EXERCISE OBJECTIVE: All of the data should be restated word for word.
---- DATA EXCERPT
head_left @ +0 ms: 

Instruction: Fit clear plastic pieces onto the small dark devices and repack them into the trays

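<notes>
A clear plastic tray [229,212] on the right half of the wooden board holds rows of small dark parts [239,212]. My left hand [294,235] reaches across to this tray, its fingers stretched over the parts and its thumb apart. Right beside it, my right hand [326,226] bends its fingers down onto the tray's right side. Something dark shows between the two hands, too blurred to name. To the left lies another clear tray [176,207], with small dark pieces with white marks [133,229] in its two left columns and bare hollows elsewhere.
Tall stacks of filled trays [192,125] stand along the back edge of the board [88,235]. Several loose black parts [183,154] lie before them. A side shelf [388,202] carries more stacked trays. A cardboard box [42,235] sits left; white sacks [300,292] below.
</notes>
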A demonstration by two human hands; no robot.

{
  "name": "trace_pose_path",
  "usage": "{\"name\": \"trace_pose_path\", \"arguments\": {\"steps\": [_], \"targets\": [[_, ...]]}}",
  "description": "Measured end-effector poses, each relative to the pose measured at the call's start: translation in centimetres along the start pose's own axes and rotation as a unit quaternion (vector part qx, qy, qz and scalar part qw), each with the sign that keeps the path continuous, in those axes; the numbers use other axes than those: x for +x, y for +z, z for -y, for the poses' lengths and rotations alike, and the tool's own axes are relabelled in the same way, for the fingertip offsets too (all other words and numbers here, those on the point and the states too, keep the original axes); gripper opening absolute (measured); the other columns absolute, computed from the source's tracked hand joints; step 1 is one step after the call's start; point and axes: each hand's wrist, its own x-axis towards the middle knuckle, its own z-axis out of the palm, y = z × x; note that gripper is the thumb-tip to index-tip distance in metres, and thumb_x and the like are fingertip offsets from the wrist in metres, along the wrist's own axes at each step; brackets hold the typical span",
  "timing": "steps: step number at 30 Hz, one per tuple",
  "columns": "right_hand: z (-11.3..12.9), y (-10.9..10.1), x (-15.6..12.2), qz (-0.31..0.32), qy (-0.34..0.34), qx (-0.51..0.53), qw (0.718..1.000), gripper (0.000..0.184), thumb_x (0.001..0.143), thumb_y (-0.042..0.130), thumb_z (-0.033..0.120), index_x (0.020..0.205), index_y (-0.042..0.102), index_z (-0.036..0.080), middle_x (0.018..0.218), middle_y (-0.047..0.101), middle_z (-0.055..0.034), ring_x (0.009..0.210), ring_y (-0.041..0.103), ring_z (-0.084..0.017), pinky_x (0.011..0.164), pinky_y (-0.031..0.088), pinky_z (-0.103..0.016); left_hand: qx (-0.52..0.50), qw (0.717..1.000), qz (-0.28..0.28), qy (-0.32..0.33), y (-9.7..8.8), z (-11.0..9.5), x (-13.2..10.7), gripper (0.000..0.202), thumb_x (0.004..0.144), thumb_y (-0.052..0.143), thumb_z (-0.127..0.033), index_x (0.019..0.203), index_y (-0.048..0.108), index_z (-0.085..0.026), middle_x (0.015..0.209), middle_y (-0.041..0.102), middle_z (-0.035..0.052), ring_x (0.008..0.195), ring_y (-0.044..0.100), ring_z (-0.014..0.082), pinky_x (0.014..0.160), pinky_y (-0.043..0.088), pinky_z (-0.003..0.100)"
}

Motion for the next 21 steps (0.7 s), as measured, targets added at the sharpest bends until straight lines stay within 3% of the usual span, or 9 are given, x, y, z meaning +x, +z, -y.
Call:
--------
EXERCISE OUTPUT:
head_left @ +0 ms: 

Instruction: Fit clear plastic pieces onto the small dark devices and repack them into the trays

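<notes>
A clear plastic tray [229,212] on the right half of the wooden board holds rows of small dark parts [239,212]. My left hand [294,235] reaches across to this tray, its fingers stretched over the parts and its thumb apart. Right beside it, my right hand [326,226] bends its fingers down onto the tray's right side. Something dark shows between the two hands, too blurred to name. To the left lies another clear tray [176,207], with small dark pieces with white marks [133,229] in its two left columns and bare hollows elsewhere.
Tall stacks of filled trays [192,125] stand along the back edge of the board [88,235]. Several loose black parts [183,154] lie before them. A side shelf [388,202] carries more stacked trays. A cardboard box [42,235] sits left; white sacks [300,292] below.
</notes>
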A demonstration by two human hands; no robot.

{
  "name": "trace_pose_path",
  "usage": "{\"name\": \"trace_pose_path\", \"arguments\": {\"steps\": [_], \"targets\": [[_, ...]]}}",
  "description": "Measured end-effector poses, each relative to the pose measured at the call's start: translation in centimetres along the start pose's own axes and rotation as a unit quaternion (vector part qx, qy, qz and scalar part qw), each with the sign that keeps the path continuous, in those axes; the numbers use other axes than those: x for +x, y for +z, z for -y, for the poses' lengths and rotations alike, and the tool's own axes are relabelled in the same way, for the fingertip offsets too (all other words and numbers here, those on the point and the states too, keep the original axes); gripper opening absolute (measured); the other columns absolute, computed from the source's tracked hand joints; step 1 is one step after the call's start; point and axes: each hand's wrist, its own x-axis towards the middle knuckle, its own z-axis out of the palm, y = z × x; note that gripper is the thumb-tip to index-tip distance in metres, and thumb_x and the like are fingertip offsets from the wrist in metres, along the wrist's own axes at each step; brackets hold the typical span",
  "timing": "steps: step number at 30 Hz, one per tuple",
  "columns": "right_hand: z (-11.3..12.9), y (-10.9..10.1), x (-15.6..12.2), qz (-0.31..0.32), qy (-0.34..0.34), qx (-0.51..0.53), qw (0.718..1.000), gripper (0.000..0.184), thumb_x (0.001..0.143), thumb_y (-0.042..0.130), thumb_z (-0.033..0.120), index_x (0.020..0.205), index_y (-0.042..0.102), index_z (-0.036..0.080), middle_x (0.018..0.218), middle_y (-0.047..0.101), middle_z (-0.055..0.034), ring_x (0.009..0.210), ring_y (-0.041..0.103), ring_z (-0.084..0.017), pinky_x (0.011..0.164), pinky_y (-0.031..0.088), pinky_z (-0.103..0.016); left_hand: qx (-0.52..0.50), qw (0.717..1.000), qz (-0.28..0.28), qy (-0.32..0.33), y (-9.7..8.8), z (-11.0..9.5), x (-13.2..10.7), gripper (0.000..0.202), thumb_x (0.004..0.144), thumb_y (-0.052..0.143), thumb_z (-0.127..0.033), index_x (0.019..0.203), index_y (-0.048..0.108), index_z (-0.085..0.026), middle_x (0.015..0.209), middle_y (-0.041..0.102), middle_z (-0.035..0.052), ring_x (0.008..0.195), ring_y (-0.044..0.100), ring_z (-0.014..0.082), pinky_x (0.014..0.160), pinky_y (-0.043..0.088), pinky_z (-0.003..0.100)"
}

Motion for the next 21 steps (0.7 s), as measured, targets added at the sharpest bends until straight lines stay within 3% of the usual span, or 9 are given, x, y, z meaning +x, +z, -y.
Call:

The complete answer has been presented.